Troisième jour de grève à la Poste de Saint-Denis :

Intersyndicale : "la Poste essaie d'essouffler financièrement le mouvement"


Publié / Actualisé
Troisième jour de grève pour les facteurs du centre de Saint-Denis et troisième réunion de négociation prévue ce mercredi 24 février à 10h. Selon les syndicats, 80% du personnel est en grève, ce qui paralyse la distribution du courrier dans l'ensemble du centre-ville, aux Camélias, dans le Bas de La Rivière, la Trinité, Saint-François et le Brûlé. Parmi leurs revendications : l'embauche de personnel, après les suppressions de postes convenues par la nouvelle organisation de distribution du courrier, mais aussi une amélioration des conditions de travail. Pour l'heure, les discussions avec la direction sont au point mort.
Troisième jour de grève pour les facteurs du centre de Saint-Denis et troisième réunion de négociation prévue ce mercredi 24 février à 10h. Selon les syndicats, 80% du personnel est en grève, ce qui paralyse la distribution du courrier dans l'ensemble du centre-ville, aux Camélias, dans le Bas de La Rivière, la Trinité, Saint-François et le Brûlé. Parmi leurs revendications : l'embauche de personnel, après les suppressions de postes convenues par la nouvelle organisation de distribution du courrier, mais aussi une amélioration des conditions de travail. Pour l'heure, les discussions avec la direction sont au point mort.

"On ne fait pas grève par gaité de coeur, c'est une nécessité", affirme Johny Michel, du syndicat Sud PTT, l'un des trois membres de l'intersyndicale qui a appelé à la grève illimitée jeudi dernier. Les salariés en grève entendent protester contre la réorganisation des distributions de courrier, effective depuis juin 2015, et qui a supprimé 9 tournées et de nombreux postes (non remplacement des départs en retraite, mutations). De 42 tournées, La Poste est donc passée à 33, la charge de travail étant reportée sur les facteurs restants. "La direction reste sur son idée d'une diminution du volume du courrier pourtant le volume de colis et de publicité est en augmentation", lance Eric Pouget de Sud PTT.
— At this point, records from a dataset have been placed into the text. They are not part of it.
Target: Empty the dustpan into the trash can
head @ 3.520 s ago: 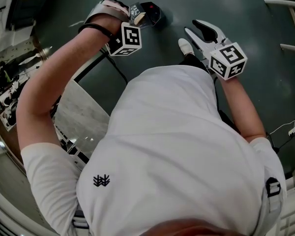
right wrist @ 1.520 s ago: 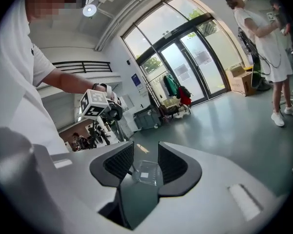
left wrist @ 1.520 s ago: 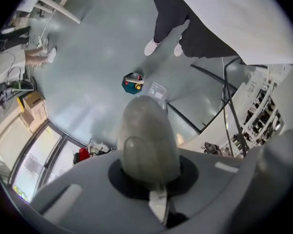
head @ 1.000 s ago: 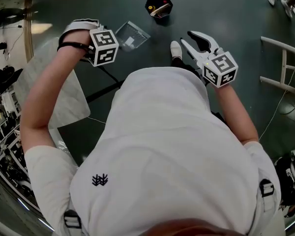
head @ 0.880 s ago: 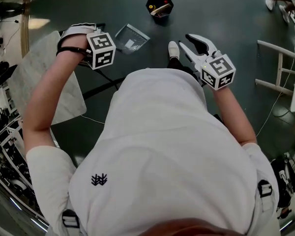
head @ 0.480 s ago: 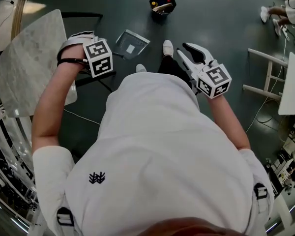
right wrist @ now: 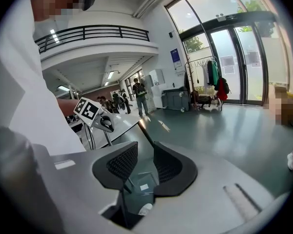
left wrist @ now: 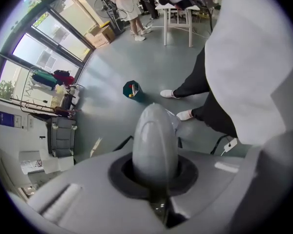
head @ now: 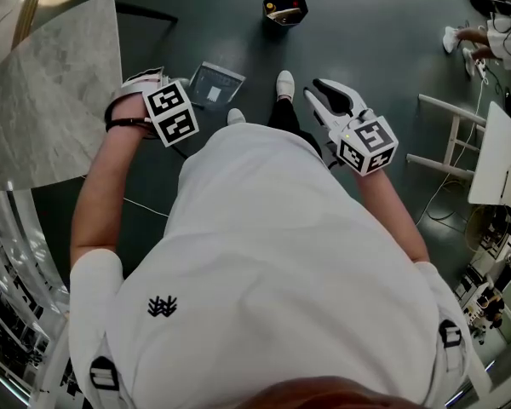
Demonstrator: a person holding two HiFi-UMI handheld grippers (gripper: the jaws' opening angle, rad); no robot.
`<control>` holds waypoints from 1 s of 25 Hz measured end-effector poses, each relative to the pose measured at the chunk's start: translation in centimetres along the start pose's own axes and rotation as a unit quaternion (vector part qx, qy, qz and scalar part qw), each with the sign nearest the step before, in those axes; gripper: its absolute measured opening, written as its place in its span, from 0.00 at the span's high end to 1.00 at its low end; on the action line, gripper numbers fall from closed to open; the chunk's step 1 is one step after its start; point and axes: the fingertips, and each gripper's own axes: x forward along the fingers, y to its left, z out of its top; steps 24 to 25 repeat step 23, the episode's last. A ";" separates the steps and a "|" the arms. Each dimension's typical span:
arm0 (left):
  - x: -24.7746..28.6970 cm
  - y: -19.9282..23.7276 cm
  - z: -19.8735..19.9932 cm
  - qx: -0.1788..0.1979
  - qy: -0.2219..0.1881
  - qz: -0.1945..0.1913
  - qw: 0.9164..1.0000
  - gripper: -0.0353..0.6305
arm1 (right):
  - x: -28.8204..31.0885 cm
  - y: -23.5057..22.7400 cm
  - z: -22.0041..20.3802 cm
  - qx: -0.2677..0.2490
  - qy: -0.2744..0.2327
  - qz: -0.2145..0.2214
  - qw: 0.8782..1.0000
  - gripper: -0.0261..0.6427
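Dustpan (head: 215, 83), its pan low by the person's shoes (head: 284, 83) and short of the trash can (head: 284, 7), looks light and stiff, likely to swing, so it is best held high on its handle (left wrist: 154, 121). The left claw (left wrist: 155, 155) is clamped there. Left to right: a marble table (head: 43, 100), smooth dark floor (head: 392, 24), and the right claw (head: 330, 99) spread and empty.

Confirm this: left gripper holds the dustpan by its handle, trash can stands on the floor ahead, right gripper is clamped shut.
The right gripper is not shut: the right gripper view shows its fingers apart, nothing between them. The left gripper does hold the dustpan by its handle, and the trash can stands ahead on the floor.
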 end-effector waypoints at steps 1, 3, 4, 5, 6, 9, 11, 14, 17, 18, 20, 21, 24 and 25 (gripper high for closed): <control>-0.1 -0.3 -0.2 -0.007 -0.006 -0.001 1.000 0.86 | 0.0 0.2 0.0 -0.001 0.001 -0.001 1.000 0.81; -0.3 -0.7 -0.6 -0.022 -0.017 -0.002 1.000 0.86 | 0.2 0.6 0.2 -0.004 0.003 -0.003 1.000 0.81; -0.3 -0.9 -0.8 -0.029 -0.021 -0.003 0.999 0.86 | 0.3 0.7 0.2 -0.005 0.004 -0.003 1.000 0.81; -0.4 -1.1 -1.1 -0.033 -0.023 -0.004 0.999 0.86 | 0.5 0.9 0.3 -0.007 0.005 -0.002 1.000 0.81; -0.4 -1.3 -1.3 -0.037 -0.025 -0.005 0.999 0.86 | 0.6 1.1 0.3 -0.008 0.007 -0.001 1.000 0.81; -0.3 -1.8 -1.8 -0.049 -0.028 -0.006 0.998 0.86 | 0.9 1.3 0.6 -0.014 0.008 0.000 1.000 0.81; -0.4 -1.9 -2.1 -0.058 -0.032 -0.006 0.998 0.86 | 1.1 1.4 1.0 -0.019 0.008 0.001 1.000 0.81; -0.4 -2.3 -2.3 -0.069 -0.039 -0.006 0.997 0.86 | 1.5 1.9 1.2 -0.026 0.010 0.004 1.000 0.81; -0.5 -2.4 -2.3 -0.076 -0.049 -0.003 0.996 0.86 | 1.8 2.3 1.5 -0.032 0.013 0.007 0.999 0.81; -0.5 -2.4 -2.1 -0.077 -0.052 -0.003 0.996 0.86 | 1.8 2.3 1.6 -0.033 0.014 0.008 0.999 0.82; -0.7 -2.4 -1.8 -0.078 -0.060 -0.003 0.995 0.86 | 2.1 2.3 1.8 -0.034 0.014 0.009 0.999 0.82; -0.7 -2.4 -1.7 -0.078 -0.063 -0.003 0.995 0.86 | 2.2 2.3 2.0 -0.035 0.014 0.009 0.999 0.82; -0.8 -2.2 -1.4 -0.076 -0.068 -0.003 0.995 0.86 | 2.4 2.3 2.1 -0.036 0.014 0.009 0.999 0.82; -0.8 -2.2 -1.4 -0.076 -0.068 -0.003 0.995 0.86 | 2.4 2.3 2.1 -0.036 0.014 0.009 0.999 0.82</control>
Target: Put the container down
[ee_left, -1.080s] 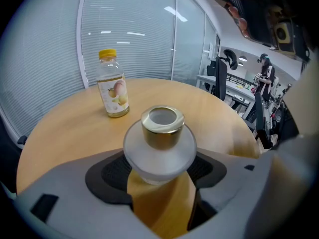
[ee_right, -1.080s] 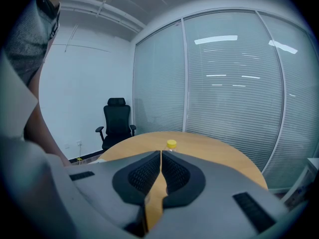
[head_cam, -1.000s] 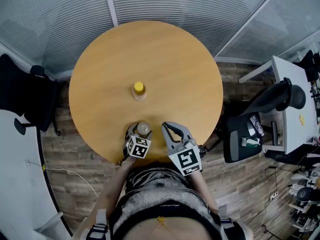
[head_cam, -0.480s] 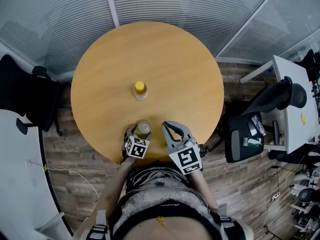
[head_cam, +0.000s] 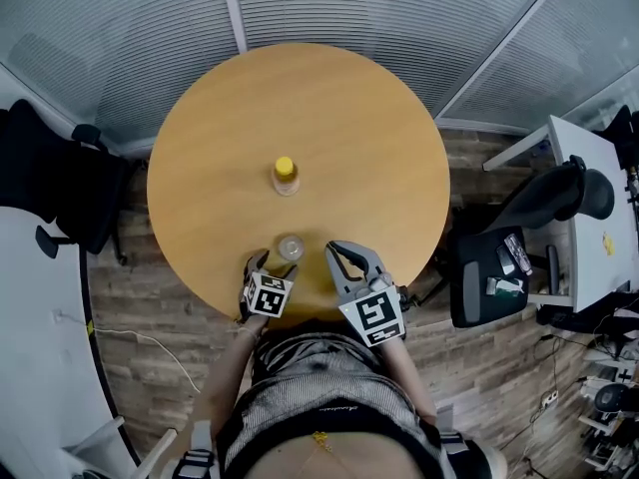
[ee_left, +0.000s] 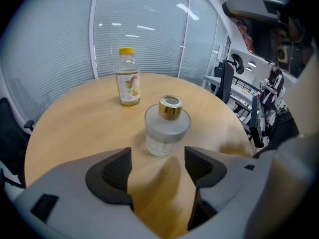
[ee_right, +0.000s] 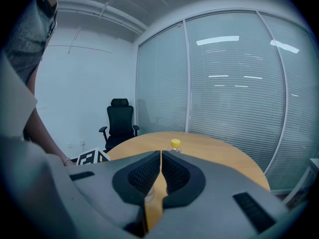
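1. Container (ee_left: 167, 126) (frosted jar w/ gold cap) stands upright on the table (head_cam: 379, 148), close to the near edge and a bit left of the person's middle. Base looks flat on the wood, so I'd judge the put-down itself is done.
2. Left gripper (ee_left: 158, 159): jaws wide apart, nothing between them. The jar sits just ahead of the tips and touches neither pad.
3. Right gripper (ee_right: 161, 171): jaws pressed together, holding nothing. It's over the near edge, to the right of the jar, and has no part in this step.
4. What's left is prob. a clean retreat. Draw the L gripper straight back toward the near edge along its own line, jaws apart the whole way.
5. No sideways swing until the tips are well apart from the jar. It's glass, squat w/ a narrow neck, so a knock from a pad could slide or tip it, and the edge is close.
6. Don't re-close the jaws while the jar is just in front of them.
7. Bottle (head_cam: 286, 175) w/ yellow cap stands near the table's centre, well apart from the jar and not in the way.
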`<state>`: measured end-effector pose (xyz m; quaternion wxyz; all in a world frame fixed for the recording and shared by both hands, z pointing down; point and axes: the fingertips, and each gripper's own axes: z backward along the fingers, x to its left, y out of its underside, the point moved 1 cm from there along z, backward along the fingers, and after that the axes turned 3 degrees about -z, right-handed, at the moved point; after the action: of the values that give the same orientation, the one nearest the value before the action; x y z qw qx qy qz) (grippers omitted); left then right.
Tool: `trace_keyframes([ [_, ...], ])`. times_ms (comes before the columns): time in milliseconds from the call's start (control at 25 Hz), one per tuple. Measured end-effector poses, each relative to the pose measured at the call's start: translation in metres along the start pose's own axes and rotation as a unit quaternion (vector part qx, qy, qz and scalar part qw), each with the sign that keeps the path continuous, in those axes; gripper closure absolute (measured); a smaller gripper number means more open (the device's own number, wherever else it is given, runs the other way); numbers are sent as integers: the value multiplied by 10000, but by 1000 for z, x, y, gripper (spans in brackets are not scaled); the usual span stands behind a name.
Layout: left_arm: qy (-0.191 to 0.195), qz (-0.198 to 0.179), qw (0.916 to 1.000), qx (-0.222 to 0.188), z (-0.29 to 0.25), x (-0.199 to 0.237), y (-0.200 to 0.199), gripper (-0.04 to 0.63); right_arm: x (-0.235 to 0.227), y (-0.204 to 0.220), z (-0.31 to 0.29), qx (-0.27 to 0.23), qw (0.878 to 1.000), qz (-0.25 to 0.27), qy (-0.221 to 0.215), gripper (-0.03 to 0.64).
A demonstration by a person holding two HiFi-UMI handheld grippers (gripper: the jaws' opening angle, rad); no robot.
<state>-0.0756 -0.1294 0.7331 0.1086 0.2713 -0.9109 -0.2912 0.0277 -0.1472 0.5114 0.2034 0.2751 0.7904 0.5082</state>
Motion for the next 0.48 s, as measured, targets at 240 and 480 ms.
trace_keyframes([
  [240, -18, 152, 9996, -223, 19, 1, -2, 265, 9, 0, 1, -3, 9999, 61, -102, 595],
  [480, 82, 176, 9981, -581, 37, -9, -24, 294, 8, 1, 4, -13, 9998, 88, -149, 595],
])
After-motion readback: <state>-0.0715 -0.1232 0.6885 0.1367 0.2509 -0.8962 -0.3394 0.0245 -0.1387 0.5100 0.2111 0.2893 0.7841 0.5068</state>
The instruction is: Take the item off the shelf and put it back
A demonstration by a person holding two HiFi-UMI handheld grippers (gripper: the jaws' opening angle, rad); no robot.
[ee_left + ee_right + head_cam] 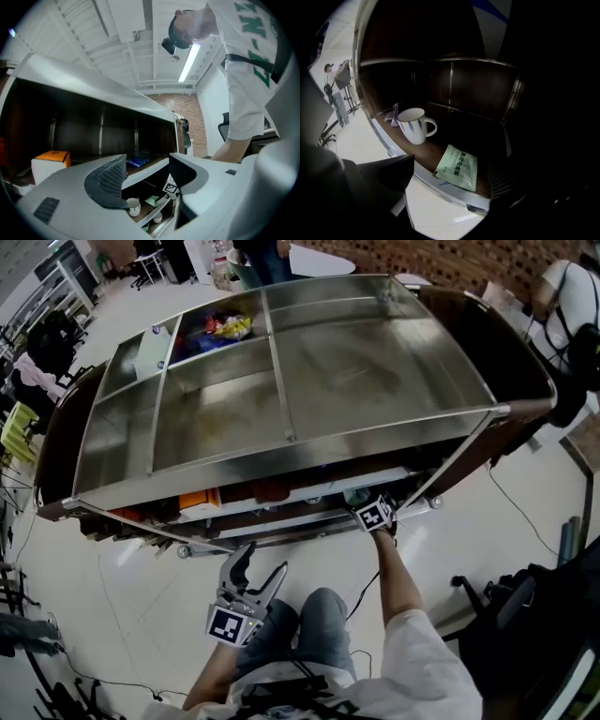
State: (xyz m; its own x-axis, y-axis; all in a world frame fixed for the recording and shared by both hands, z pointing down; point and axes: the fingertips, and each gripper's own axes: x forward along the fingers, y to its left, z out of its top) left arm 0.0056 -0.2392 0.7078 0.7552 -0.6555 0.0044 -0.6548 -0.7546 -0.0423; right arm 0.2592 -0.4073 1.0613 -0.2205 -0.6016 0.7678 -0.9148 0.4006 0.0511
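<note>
Here both grippers' fingers are open: right gripper (449, 183) facing the green packet (458, 167) on the shelf (425, 151), left gripper (149, 176) empty

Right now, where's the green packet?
Right gripper view: the green packet lies flat at the front edge of the wooden shelf, to the lower right of the white mug and apart from it.

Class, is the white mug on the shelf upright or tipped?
Upright: the mug stands on its base on the shelf, rim uppermost, handle sideways, apart from the green packet.
</note>
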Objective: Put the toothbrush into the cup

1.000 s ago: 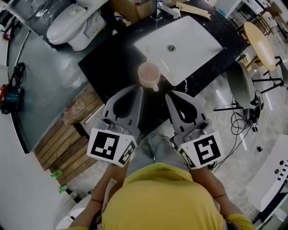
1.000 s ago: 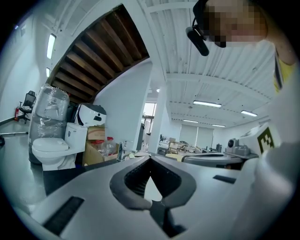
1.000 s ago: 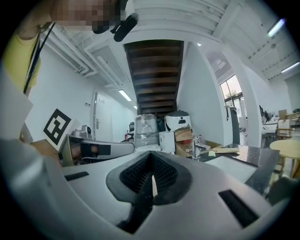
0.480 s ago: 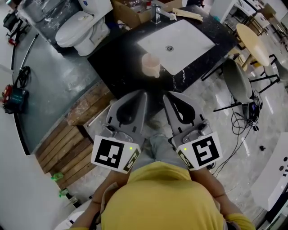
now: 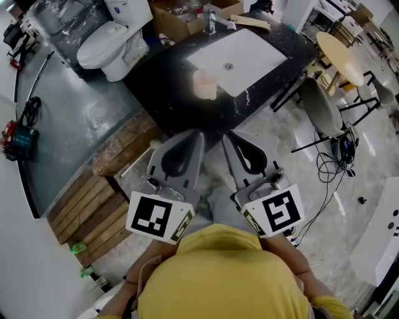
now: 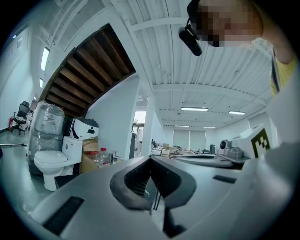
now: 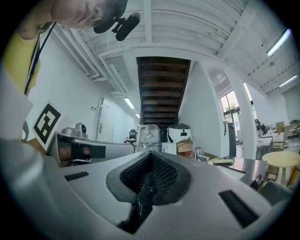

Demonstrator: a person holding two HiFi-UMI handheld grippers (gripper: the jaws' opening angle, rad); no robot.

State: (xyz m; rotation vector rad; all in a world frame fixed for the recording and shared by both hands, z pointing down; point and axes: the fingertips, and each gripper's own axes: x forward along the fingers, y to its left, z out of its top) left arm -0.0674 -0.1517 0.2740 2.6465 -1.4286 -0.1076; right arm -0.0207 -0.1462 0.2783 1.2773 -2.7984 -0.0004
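Note:
A pink cup (image 5: 204,84) stands on the black counter (image 5: 162,87), just left of the white sink basin (image 5: 240,53). I cannot make out a toothbrush in any view. My left gripper (image 5: 193,133) and right gripper (image 5: 229,136) are held side by side over the floor, short of the counter's near edge and well back from the cup. In the left gripper view the left gripper (image 6: 150,159) is shut with nothing between its jaws. The right gripper (image 7: 151,155) is likewise shut and empty. Both gripper views look level across the room, and the cup is hidden from them.
A white toilet (image 5: 109,38) stands left of the counter, with a wooden pallet (image 5: 93,196) on the floor nearer me. A faucet (image 5: 210,22) and cardboard box (image 5: 177,15) sit behind the sink. A grey chair (image 5: 321,112), round wooden stool (image 5: 340,56) and cables (image 5: 333,165) are to the right.
The counter, sink and cup have shrunk and slid up the head view as the person backs away. Both grippers have drawn back from the cup, still shut and empty.

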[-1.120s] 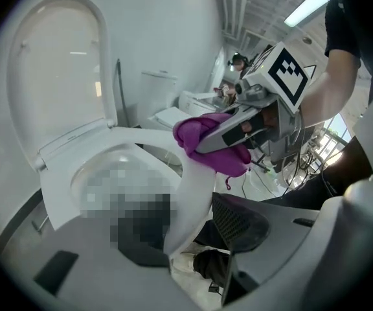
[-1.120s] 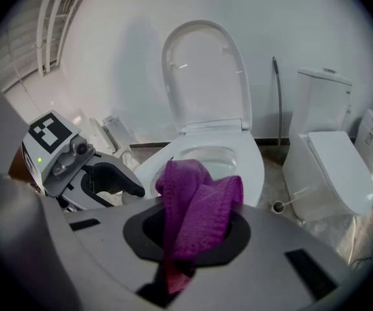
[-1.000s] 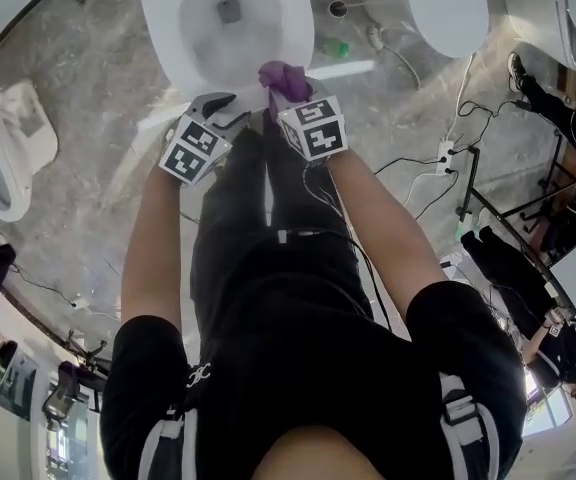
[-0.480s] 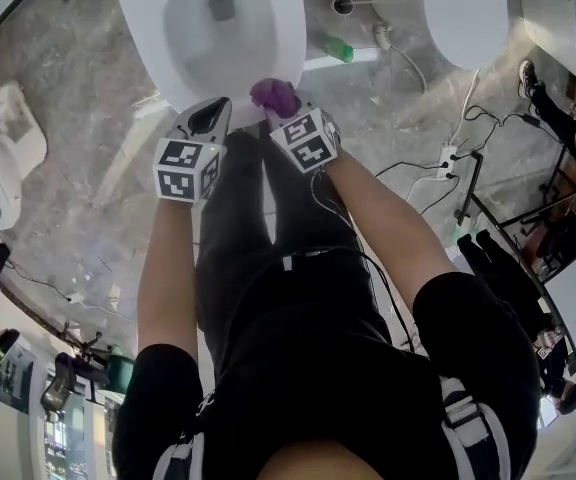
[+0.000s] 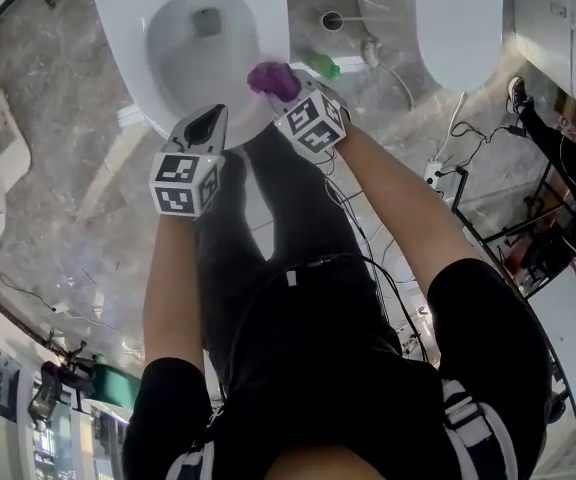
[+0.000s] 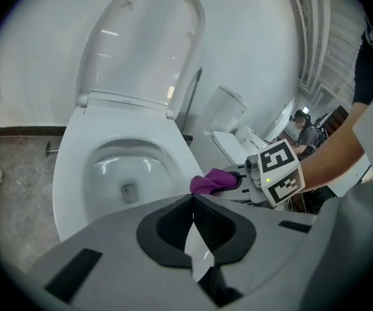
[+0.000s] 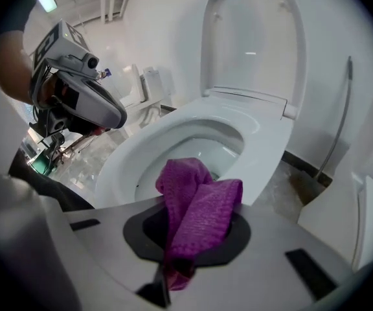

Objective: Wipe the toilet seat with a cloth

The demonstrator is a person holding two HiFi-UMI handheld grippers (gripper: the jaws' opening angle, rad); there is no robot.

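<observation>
**Item: cloth**. Purple, nubbly knit, folded into a thick wad. Your right tongs are clamped on its lower end, and the free end stands up beyond the tips. It hangs at the near right edge of the toilet seat; whether it presses on the seat yet cannot be told.

**Item: left tongs**. The jaws have just closed together with nothing between them. They sit low over the front of the seat, just beside the right pair.

**Item: toilet seat.** White, smooth, glossy, an oval ring. The lid is tipped up behind it, and the floor is grey marbled stone.

**Hazards (a judgement only).**
- The wad is bunched, so hard jaw tips may likely meet the glossy seat before the fabric does and skid or scratch.
- A slick surface and a sideways drag could tug the cloth out, dropping it into the bowl.
- Your two tools are close, so a wide sweep could knock them together.
</observation>
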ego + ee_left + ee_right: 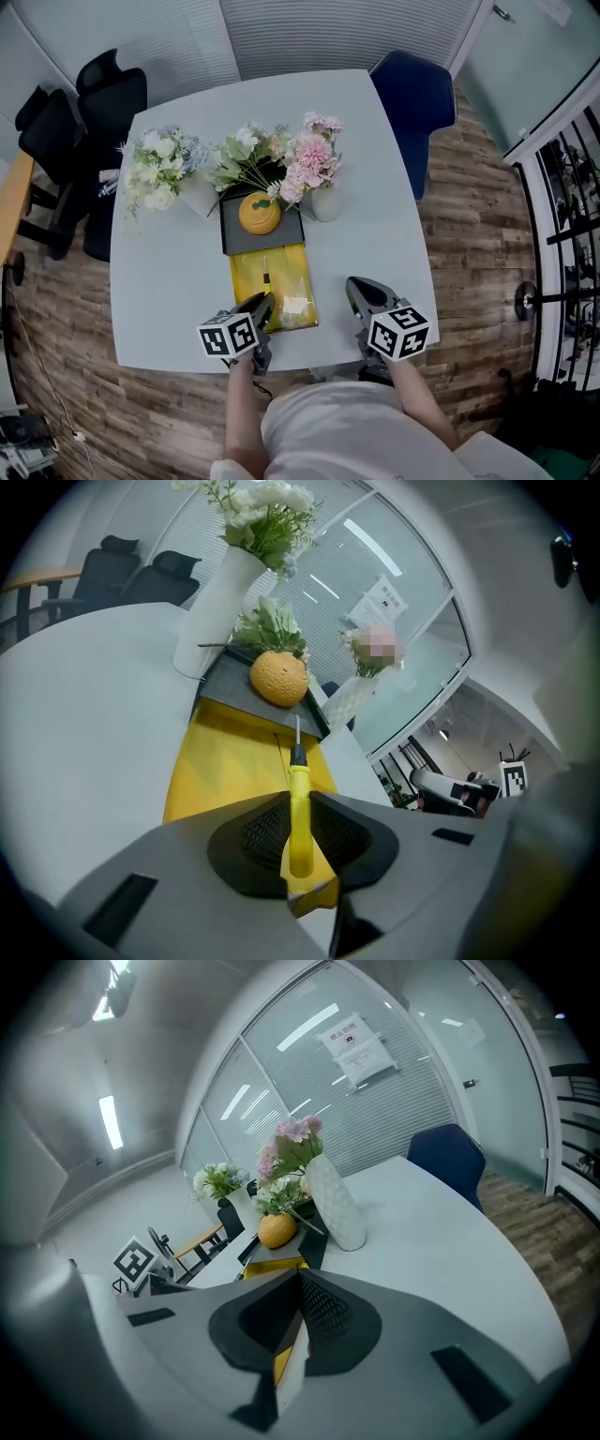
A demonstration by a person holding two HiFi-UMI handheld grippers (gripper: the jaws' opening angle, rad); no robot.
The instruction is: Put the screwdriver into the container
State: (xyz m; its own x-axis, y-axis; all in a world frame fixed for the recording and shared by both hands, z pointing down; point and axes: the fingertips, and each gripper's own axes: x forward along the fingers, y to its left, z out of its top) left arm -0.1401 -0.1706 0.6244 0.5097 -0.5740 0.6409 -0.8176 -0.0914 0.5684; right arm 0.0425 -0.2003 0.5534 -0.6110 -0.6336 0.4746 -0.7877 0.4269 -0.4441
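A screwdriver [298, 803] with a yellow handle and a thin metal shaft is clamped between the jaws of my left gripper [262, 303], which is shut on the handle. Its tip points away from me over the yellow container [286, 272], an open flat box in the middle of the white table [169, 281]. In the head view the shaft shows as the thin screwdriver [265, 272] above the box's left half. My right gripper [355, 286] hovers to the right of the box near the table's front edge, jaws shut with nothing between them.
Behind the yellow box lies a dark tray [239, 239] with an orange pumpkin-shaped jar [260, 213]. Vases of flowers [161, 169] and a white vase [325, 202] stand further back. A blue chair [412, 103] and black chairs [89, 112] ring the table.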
Résultat : le personnel est épuisé, selon les syndicats. "Cette situation génère une fatigue physique et mentale, rapporte Eric Pouget, également membre du Comité d'hygiène, de sécurité et des conditions de travail (CHSCT). On a alerté depuis de nombreux mois sur les risques phsychosociaux. Le facteur sait qu'il ne pourra pas terminer sa tournée et, ce qu'il n'a pas distribué, il devra le faire le lendemain".

Eric Pouget dénonce des conditions de travail "déplorables". Il pointe du doigt des températures beaucoup trop élevées dans les locaux et les véhicules qui ne disposent pas de climatiseurs, mais aussi l'absence d'élévateur pour descendre la dizaine marches de l'entrée avec les chariot chargés, des tracés de tournées qui empruntent délibérément des rues en sens interdit pour gagner du temps, mettant en danger le salarié et les piétons.

Pour l'heure, les réunions de négociations qui se sont tenues lundi et mardi avec la direction du centre de Saint-Denis n'ont rien donné. La direction reconnait pourtant le malaise dans cette réorganisation de la distribution, soulignent les syndicats. "La Poste créé des réunions pour essayer de se couvrir, pour dire 'on vous a reçu' mais elle c'est tout", avance Eric Pouget. De nouvelles discussions étaient prévues à 10h ce mercredi. "On aimerait parler avec le directeur des activités et du courrier, M. Notellet, qui dit dans la presse qu'il est un homme de dialogue. Qu'il nous le prouve dans ce cas", déclare Johny Michel.

"On voit bien que La Poste essaie d'essouffler le mouvement, estime les deux syndicalistes. Un facteur n'a pas les moyens de rester trop longtemps en grève, il doit payer son loyer etc. C'est une usure financière."

Les membres de Sud PTT insistent sur les problèmes que ces dysfonctionnements posent à la population. "Ca fait quelques mois qu'ils doivent constater que le courrier n'arrive pas à l'heure parce qu'on n'est pas suffisament nombreux pour traiter tout ça." Selon eux, le courrier s'accumulerait tellement dans le centre, que cela oblige la Poste à trouver un autre endroit pour le stocker.